The team’s simulations relied on SNAP, one of the leading machine-learning descriptions of interatomic interactions, to model and solve a very important problem, said Aidan. “We created gigantic simulations of a micron-sized hunk of compressed diamond. To do this, we track the motion of billions of atoms by repeatedly calculating the atomic forces over very many, exceedingly tiny, intervals of time.”

Machine learning bridged with quantum mechanical calculations

SNAP used machine learning and other data science techniques to train a surrogate model that faithfully reproduced the correct atomic forces. These were calculated using high-accuracy quantum mechanical calculations, which are only possible for systems containing a few hundred atoms. The surrogate model was then scaled up to predict forces and accelerations for systems containing billions of atoms. All local atomic structures that emerged in the large-scale simulations were well-represented in the small-scale training data, a necessary condition for accuracy.

Another critical part of the result was performance optimization of the software to run efficiently on GPU-based supercomputers like Summit, said Aidan. “Since 2018, just by improving the software, we have been able to make the SNAP code over 30 times faster, shortening the time for these kinds of simulations by 97 percent. At the same time, each generation of hardware is more powerful than the last. As a result, calculations that might have until recently taken an entire year can now be run in a day on Summit.”

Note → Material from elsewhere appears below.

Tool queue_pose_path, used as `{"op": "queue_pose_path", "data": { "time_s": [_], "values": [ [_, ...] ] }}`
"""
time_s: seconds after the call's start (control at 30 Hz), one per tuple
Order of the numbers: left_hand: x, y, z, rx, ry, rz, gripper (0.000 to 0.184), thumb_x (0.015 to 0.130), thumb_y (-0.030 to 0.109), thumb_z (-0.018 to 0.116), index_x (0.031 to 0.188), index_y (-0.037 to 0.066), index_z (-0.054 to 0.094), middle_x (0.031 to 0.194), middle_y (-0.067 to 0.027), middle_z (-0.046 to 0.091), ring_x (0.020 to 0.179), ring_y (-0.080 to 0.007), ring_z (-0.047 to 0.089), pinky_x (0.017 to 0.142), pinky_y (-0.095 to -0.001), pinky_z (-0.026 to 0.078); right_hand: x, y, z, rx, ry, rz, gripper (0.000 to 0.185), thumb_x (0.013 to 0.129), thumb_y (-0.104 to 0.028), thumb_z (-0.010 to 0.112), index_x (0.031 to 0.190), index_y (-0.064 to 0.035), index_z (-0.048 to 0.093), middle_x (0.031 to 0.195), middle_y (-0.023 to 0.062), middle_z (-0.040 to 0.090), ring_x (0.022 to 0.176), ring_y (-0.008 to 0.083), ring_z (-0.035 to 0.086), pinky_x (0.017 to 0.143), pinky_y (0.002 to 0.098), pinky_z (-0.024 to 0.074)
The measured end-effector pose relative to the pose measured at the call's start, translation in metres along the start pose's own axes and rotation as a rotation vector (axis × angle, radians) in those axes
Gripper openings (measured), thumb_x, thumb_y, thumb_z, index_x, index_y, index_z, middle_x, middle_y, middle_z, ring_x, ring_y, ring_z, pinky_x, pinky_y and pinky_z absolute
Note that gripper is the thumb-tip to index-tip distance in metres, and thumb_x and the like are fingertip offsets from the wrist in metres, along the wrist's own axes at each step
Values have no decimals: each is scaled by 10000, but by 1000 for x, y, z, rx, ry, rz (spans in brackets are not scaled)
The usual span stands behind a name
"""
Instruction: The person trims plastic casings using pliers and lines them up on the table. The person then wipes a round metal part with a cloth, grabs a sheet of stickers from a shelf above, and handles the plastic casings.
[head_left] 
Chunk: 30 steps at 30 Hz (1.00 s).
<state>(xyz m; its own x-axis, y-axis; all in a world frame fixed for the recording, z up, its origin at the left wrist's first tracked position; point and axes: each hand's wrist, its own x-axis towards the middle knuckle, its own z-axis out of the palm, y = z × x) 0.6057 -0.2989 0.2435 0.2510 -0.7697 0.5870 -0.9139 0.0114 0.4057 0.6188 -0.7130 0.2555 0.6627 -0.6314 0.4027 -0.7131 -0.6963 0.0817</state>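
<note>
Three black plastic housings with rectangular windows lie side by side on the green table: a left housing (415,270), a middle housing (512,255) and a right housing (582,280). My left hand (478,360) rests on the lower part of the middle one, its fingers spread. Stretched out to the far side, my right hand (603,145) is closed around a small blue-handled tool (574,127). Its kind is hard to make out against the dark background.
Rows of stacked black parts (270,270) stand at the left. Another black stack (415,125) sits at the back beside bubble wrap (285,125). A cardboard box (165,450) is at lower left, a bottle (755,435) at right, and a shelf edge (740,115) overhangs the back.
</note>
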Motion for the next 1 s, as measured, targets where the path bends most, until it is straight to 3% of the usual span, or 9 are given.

Run time shortened by 97 percent

“Since supercomputer time is expensive and highly competitive,” said Aidan, “each shortening of SNAP’s run time saves money and increases the usefulness of the model.”

Sandia researchers Stan Moore and Mitchell Wood made important contributions to the SNAP model and the dramatic performance improvements.

The first version of SNAP was created in 2012 with support from Sandia’s Laboratory Directed Research and Development program. Software improvement has been supported continuously since 2017 by the DOE Exascale Computing Project, a collaborative effort of the DOE Office of Science and NNSA.

The optimized software for running SNAP on supercomputers is available in the open source distribution of Sandia’s LAMMPS molecular dynamics code. The Sandia FitSNAP software for building new SNAP models is also publicly available.